MOINA MICHAEL
1869-1944
To All Australian and New Zealand War Veterans
On behalf of the Northern Ireland Veterans Association
For Anzac Day, 2005
"WE SHALL REMEMBER THEM"
Keith Hudson: Welfare Officer, NIVA
April 23, 2005
WE SHALL KEEP THE FAITH
Oh! you who sleep in Flanders Fields,
Sleep sweet - to rise anew!
We caught the torch you threw
And holding high, we keep the Faith
With All who died.
We cherish, too, the poppy red
That grows on fields where valor led;
It seems to signal to the skies
That blood of heroes never dies,
But lends a luster to the red
Of the flower that blooms above the dead
In Flanders Fields.
And now the Torch and Poppy Red
We wear in honor of our dead.
Fear not that ye have died for naught;
We'll teach the lesson that ye wrought
In Flanders Fields.
Written by Moina Michael, November 1918
Moina Belle Michael was born near Good Hope, Walton County, Georgia, USA on August 15, 1869. At the age of 15 Moina began her career as a teacher, spending time in every section of the educational system in Georgia, teaching in county, town, state and church schools.

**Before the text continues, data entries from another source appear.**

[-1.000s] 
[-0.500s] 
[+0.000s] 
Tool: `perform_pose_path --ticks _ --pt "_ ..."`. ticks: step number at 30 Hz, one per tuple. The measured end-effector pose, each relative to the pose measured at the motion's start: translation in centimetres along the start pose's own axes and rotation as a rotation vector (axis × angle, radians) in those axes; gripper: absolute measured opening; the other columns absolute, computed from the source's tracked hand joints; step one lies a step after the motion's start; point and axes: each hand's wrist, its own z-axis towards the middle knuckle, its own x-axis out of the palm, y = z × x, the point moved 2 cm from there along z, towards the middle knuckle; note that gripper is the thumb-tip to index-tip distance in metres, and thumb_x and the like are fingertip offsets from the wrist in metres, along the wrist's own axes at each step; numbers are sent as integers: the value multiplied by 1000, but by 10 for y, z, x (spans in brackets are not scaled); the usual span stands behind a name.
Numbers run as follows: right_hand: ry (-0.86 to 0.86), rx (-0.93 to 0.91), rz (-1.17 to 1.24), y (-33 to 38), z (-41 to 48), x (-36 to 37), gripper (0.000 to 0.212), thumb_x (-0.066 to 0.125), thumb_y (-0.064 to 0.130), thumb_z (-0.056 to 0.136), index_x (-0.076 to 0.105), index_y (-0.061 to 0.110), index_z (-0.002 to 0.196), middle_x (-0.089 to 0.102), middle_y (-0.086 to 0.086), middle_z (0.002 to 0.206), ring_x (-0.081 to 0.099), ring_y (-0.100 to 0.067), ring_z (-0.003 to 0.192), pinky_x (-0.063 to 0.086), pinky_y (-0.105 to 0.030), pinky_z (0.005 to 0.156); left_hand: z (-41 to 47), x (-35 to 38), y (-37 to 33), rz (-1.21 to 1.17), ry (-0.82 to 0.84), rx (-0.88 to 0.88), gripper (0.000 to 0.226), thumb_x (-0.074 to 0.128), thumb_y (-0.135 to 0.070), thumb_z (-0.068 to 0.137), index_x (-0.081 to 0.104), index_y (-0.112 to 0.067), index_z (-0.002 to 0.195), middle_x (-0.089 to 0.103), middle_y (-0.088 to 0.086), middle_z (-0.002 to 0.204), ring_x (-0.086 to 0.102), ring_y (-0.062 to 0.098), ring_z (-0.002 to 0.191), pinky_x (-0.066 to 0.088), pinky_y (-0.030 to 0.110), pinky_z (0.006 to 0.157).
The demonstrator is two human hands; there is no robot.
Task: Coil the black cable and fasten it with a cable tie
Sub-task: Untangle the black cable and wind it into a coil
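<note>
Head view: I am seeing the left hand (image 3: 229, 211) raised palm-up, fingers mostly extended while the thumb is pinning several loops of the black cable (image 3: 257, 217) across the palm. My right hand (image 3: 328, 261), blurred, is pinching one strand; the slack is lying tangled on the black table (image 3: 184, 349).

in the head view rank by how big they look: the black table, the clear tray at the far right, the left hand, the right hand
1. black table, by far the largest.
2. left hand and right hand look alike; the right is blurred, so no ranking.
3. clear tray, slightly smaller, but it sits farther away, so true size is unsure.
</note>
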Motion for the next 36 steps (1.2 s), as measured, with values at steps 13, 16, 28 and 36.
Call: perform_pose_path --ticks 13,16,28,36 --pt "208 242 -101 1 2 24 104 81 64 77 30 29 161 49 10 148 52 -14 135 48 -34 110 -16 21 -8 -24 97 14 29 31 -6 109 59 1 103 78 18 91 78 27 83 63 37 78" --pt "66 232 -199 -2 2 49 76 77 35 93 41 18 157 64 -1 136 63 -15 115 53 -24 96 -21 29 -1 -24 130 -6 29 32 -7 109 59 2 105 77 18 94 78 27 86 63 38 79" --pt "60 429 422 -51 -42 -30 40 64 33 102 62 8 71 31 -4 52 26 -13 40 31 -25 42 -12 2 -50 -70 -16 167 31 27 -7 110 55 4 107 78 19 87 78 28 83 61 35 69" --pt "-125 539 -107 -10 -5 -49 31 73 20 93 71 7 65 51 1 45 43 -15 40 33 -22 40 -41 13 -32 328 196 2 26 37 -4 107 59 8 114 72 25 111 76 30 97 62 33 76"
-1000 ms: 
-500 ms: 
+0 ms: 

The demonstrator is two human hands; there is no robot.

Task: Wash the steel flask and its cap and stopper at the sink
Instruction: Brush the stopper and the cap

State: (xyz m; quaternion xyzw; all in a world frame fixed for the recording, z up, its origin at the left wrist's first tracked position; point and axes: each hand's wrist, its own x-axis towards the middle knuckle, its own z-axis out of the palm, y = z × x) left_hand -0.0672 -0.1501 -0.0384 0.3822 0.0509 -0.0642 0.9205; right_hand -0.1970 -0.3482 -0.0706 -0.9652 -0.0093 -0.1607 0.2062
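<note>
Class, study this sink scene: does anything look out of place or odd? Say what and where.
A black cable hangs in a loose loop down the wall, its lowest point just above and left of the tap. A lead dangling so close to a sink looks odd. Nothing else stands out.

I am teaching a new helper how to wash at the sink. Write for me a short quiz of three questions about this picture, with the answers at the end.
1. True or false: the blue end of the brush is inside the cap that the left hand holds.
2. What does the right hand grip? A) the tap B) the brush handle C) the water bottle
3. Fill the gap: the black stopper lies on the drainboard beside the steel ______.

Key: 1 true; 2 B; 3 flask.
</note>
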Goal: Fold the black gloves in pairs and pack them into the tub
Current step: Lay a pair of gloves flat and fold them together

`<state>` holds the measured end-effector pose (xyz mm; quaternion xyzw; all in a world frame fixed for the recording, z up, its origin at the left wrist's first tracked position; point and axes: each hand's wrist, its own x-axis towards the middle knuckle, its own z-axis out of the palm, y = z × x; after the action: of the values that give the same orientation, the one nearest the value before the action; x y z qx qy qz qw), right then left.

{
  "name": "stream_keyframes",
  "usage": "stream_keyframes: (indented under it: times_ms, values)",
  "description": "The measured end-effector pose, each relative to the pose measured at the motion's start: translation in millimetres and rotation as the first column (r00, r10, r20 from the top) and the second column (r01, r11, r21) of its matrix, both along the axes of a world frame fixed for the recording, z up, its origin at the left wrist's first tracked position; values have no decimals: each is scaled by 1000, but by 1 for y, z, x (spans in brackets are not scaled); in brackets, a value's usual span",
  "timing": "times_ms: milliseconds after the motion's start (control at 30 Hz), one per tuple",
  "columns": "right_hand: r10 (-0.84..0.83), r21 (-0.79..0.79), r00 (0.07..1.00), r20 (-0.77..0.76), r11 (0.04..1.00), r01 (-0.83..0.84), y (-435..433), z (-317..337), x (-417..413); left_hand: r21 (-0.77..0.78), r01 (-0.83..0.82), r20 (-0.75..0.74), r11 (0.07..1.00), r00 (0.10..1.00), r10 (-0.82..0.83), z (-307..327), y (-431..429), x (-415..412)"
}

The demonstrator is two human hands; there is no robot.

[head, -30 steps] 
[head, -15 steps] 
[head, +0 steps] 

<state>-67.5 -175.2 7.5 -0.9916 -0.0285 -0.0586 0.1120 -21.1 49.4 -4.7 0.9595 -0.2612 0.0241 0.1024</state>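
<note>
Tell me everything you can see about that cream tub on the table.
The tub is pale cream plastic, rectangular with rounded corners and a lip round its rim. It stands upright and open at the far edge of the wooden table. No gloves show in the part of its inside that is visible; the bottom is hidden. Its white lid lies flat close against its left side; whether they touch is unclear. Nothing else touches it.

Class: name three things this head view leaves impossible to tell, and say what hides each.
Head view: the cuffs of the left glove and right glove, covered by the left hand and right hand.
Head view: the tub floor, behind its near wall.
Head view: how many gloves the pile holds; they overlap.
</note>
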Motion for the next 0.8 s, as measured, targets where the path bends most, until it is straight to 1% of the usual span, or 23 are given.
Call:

The idea for the Flanders Fields Memorial Poppy came to Moina Michael while she was working at the YMCA Overseas War Secretaries' headquarters on a Saturday morning in November 1918, two days before the Armistice was declared at 11 o'clock on 11 November
At about 10.30am, when everyone was on duty elsewhere, Moina found a few moments to read the magazine. In it she came across a page which carried a vivid colour illustration for the poem "We Shall Not Sleep" (later named "In Flanders Fields") by the Canadian Army doctor John McCrae.
Reading the poem on this occasion - she had read it many times before - Moina was transfixed by the last verse - "To you from failing hands we throw the Torch; be yours to hold it high. If ye break faith with us who die, we shall not sleep, though poppies grow in Flanders Fields."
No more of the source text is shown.